## EXERCISE
Can you transcribe the data exactly? Leave the pictures out.
Start of SUPPLIED INFORMATION
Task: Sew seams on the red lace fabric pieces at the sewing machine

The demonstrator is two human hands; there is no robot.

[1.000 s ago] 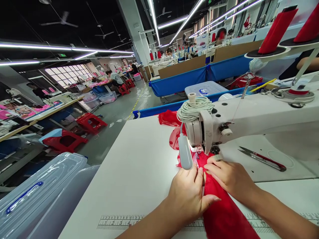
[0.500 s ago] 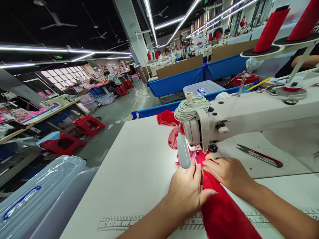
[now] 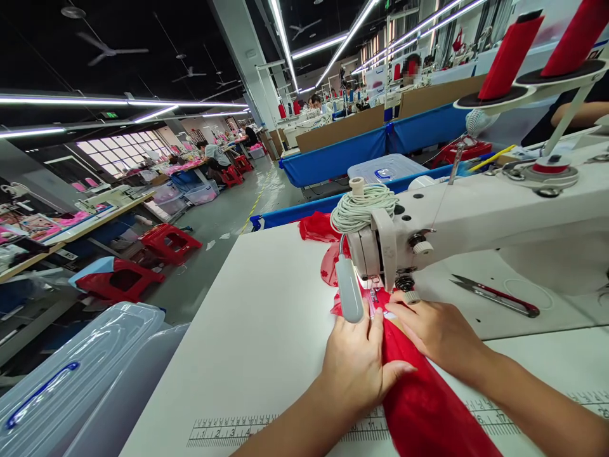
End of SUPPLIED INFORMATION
## ANSWER SPACE
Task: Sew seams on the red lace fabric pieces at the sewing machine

The demonstrator is two human hands; there is no robot.

[1.000 s ago] 
[0.500 s ago] 
[now] 

No further output remains for this exercise.